Tal vez sea uno de los títulos más citados de la literatura norteamericana reciente: De qué hablamos cuando hablamos de amor. Raymond Carver encerró a cuatro tipos en la cocina y allí los dejó, bebiendo ginebra y charlando de amor. Bueno, de lo que cada uno de ellos entendía por eso que llamamos amor. Terri habló del hombre con el que había vivido y que, parece, la quería tanto que había intentado matarla. Mel, su actual compañero, no tenía dudas al respecto: "No me interesa ese tipo de amor. Si para ti eso es amor, allá tú".
La escena me ha venido a la memoria estos días, cuando, a propósito de la pomposa cúpula de Ginebra pintada por Miquel Barceló, se está diciendo de todo. Bueno, casi de todo. Porque de lo que más se está hablando es de la millonada que ha costado y, sobre todo, de esos miles de euros desviados, por lo que parece, de mejores objetivos. La conversación ginebrina de Carver acaso permita mirar la polémica desde otro sitio. Se ha hablado de la grandeza de la obra por sus 1.400 metros cuadrados. Y se ha calificado de titánico el procedimiento chorreado del pintor, que estaría combatiendo como un nuevo Ícaro contra la fuerza de la gravedad. Y se ha equiparado su trabajo con las cúpulas de Miguel Ángel o de Chagall.

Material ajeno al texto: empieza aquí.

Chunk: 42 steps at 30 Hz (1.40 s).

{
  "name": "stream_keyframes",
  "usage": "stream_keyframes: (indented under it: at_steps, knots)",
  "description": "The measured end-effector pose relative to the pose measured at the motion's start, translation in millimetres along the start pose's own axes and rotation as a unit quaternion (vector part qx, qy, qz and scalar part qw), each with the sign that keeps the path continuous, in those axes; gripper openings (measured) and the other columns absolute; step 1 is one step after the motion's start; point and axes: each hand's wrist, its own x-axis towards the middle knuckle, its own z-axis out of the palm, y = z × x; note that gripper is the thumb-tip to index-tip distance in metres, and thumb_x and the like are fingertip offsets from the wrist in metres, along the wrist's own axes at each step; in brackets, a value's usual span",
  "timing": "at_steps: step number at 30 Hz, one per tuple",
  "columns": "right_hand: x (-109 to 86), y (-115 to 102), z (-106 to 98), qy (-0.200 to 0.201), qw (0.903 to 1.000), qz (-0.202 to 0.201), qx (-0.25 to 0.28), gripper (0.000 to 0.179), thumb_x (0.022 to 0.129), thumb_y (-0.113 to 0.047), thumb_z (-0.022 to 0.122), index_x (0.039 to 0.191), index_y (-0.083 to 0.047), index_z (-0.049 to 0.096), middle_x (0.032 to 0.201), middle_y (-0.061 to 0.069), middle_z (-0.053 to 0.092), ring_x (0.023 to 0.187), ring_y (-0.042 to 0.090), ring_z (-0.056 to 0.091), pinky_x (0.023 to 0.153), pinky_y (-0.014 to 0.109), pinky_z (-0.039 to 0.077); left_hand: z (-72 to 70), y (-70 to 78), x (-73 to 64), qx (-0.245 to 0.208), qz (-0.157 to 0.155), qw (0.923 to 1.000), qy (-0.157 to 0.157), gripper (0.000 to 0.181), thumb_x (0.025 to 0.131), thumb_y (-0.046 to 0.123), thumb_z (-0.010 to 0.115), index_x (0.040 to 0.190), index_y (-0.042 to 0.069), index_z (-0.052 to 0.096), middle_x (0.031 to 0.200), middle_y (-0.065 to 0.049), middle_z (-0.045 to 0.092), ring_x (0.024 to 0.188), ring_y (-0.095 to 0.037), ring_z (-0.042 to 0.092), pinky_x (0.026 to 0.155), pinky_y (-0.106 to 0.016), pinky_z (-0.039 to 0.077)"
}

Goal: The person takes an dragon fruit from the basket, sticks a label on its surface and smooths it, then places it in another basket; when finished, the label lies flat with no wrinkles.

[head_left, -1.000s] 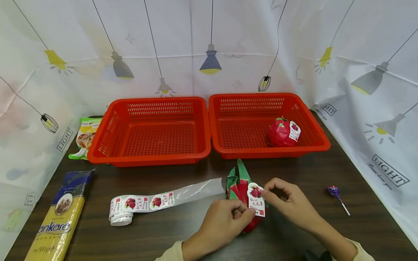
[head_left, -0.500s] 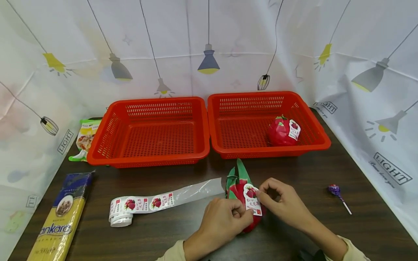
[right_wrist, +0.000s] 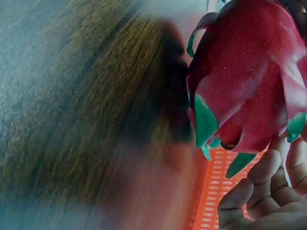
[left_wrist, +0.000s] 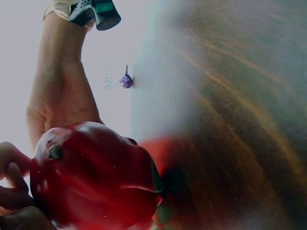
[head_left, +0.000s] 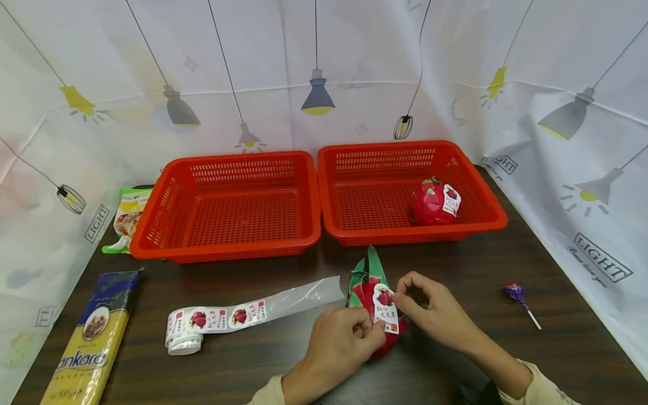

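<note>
A red dragon fruit with green leaf tips lies on the dark table. On its upper face is a white label sticker printed with a dragon fruit. My left hand pinches the sticker's lower left edge between thumb and finger. Opposite it, my right hand pinches the upper right edge. How much of the sticker adheres to the skin is hard to tell. The left wrist view shows the fruit's smooth end; in the right wrist view, its leafy side appears beside curled fingers.
A label roll with its strip unrolled lies left of the fruit. Two red baskets stand behind; the right one holds a labelled dragon fruit. A spaghetti pack, a food bag and a lollipop lie at the sides.
The sticker has come down and left onto the dragon fruit, with both hands still pinching it. The right hand has shifted left and closer to the fruit. The head view has shifted slightly.
</note>
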Motion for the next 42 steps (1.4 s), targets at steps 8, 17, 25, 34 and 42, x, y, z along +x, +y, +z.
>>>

Pero, ¿de qué estamos hablando cuando hablamos de arte? En todas las épocas de la historia encontramos ejemplos de eso que, durante el siglo XIX, se denominaba arte pompier y que ha pasado a ser el emblema de un arte resultón, grandilocuente, complacido y complaciente. Un arte que, sin embargo, la historia ha relegado como insignificante a pesar de su efímero brillo. ¿Quién se acuerda hoy de aquellos celebrados pintores que obtuvieron, durante todo el siglo XIX, los méritos y elogios de los salones oficiales de París, mientras artistas de la estirpe de Courbet, Manet o Cézanne pasaban, entonces, casi desapercibidos? Algo así, me temo, sucede con Barceló. A nadie que sepa de qué va el arte de nuestro tiempo le puede pasar por alto que el suyo es un arte irrelevante. Gigantescamente irrelevante, si se quiere, pero irrelevante al cabo. Tanto como el de muchos de aquellos otros artistas que un extraño mercado ha erigido como los más cotizados entre los vivos, un ranking que encabeza el ínclito Damien Hirst. Es cierto que todos ellos dan que hablar. Pero lo que dan a ver, por el contrario, es más bien poco. Pues poco tienen que ver con el conocimiento. Su territorio es el de lo ornamental, la categoría central, en el mundo del arte, para la cultura del entretenimiento. No nos engañemos. El arte nos enseña a ver, a mirar de otro modo. A veces incluso nos llena los ojos de cristales rotos y así, además, duele. No complace, ni nos deja tranquilos. Nos inquieta. Lo demás tiene más bien que ver con los fuegos artificiales. Una actividad dignísima. Pero cuando hablamos de arte, no estamos hablando de eso. Ni hartos de ginebra.